The tribunal process step by step
Step 1: Obtain a Mediation Certificate
Before you can lodge an appeal, you must contact an approved mediation provider and request a Mediation Certificate. You are not required to attend mediation — only to consider it. The provider will issue the certificate within a few days. This is a formality but it is legally required.
Step 2: Lodge your appeal
Appeals are submitted online via the SEND tribunal's case management portal. You will need: the Mediation Certificate, a copy of the LA's decision, the current EHCP (if one exists), and a clear statement of what you are appealing and why.
The deadline is two months from the date of the LA's decision letter, or one month from the Mediation Certificate — whichever is later. Do not miss this window.
Step 3: The LA's response
The LA has 30 working days to respond to the appeal. Their response will set out their position and the evidence they intend to rely on. Many families are surprised to find that the LA's position at tribunal looks very different from their original decision — they often concede or significantly modify their position once a hearing date is set.
Get specialist SEND legal guidance
Pathway's Ask AI feature is a specialist SEND legal assistant built on the actual text of the Children and Families Act 2014, the SEND Code of Practice, and tribunal case law. Ask any question about your situation and get a plain English answer plus full legal analysis — cited to the specific section and paragraph that applies.

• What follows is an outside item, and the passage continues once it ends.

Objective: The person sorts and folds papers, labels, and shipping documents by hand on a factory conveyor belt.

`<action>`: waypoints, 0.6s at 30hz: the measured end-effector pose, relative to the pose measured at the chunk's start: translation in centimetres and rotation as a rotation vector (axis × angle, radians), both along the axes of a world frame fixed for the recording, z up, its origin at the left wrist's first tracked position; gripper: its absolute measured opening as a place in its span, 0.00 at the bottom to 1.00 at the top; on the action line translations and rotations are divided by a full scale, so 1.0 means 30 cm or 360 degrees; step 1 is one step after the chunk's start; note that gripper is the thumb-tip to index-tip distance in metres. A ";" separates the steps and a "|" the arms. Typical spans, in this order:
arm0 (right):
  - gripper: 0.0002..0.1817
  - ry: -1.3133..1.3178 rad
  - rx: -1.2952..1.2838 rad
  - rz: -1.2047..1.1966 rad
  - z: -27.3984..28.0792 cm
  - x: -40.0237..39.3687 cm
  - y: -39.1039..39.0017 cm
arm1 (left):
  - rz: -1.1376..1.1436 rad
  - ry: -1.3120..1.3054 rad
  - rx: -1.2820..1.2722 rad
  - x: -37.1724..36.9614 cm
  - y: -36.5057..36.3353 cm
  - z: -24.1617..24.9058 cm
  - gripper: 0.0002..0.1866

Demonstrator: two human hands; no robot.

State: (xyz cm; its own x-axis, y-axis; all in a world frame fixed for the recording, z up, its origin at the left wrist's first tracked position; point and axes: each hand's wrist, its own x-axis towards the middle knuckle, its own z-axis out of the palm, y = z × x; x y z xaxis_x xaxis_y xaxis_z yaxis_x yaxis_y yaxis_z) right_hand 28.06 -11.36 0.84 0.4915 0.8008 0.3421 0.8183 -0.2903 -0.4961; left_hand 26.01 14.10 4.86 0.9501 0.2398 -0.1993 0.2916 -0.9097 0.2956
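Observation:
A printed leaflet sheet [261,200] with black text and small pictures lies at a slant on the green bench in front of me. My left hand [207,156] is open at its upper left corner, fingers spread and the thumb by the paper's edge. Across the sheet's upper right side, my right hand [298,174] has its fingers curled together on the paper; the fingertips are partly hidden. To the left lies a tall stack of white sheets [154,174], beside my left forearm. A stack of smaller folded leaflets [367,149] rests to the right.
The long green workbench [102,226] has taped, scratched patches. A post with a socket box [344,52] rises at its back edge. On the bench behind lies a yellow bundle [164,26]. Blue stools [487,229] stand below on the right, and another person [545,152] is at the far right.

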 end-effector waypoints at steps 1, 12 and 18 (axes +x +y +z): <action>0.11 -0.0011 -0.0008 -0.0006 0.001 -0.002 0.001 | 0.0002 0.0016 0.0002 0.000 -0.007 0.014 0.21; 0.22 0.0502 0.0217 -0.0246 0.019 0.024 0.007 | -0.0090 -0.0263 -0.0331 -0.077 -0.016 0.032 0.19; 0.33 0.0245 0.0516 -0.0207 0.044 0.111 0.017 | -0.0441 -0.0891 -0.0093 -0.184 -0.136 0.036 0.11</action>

Access Ask AIStep 4: Evidence bundles
Both sides submit evidence bundles — all the documents the tribunal will consider. Yours should include: all professional reports (educational psychology, SALT, OT, CAMHS, paediatric), school data (attendance, exclusions, assessments, SEN Support plans), your written parental view, and any expert evidence you have commissioned.
The quality of the evidence bundle is usually decisive. Families who win have strong professional reports that are specific about need, provision, and outcomes. Families who lose often have generic reports that don't clearly link need to provision.
Step 5: The hearing
Hearings typically last one to two days. The tribunal panel will hear from both parties, question witnesses, and review the evidence. You can bring a supporter, a McKenzie friend (lay advisor), or a solicitor. Most parents represent themselves successfully.
You are not required to cross-examine the LA's witnesses yourself — you can ask the panel to raise questions on your behalf. The panel's role is inquisitorial, meaning they actively seek to understand the facts rather than simply adjudicate between two arguments.
Step 6: The decision
The tribunal decision is usually issued within two weeks of the hearing. If you win, the decision is binding — the LA must comply. If they do not comply, you can apply to the Upper Tribunal to enforce it.
Do you need a solicitor?
Many families go to tribunal without a solicitor and win. However, in complex cases — particularly where the educational placement is disputed, or where the LA is taking an aggressive position — specialist SEND legal representation can make a significant difference.
SEND specialists and IPSEA (the Independent Provider of Special Education Advice) offer guidance and, in some cases, representation. SENDIAS (the SEND Information and Advice Service) in your local area provides free support and advice.
What does it cost?
There is no fee to appeal to the SEND tribunal. The process itself is free. If you instruct a solicitor or specialist advocate, their fees apply — these can be substantial for a contested hearing. Expert witness reports (educational psychologists, specialist teachers) typically cost £1,000–£3,000 each.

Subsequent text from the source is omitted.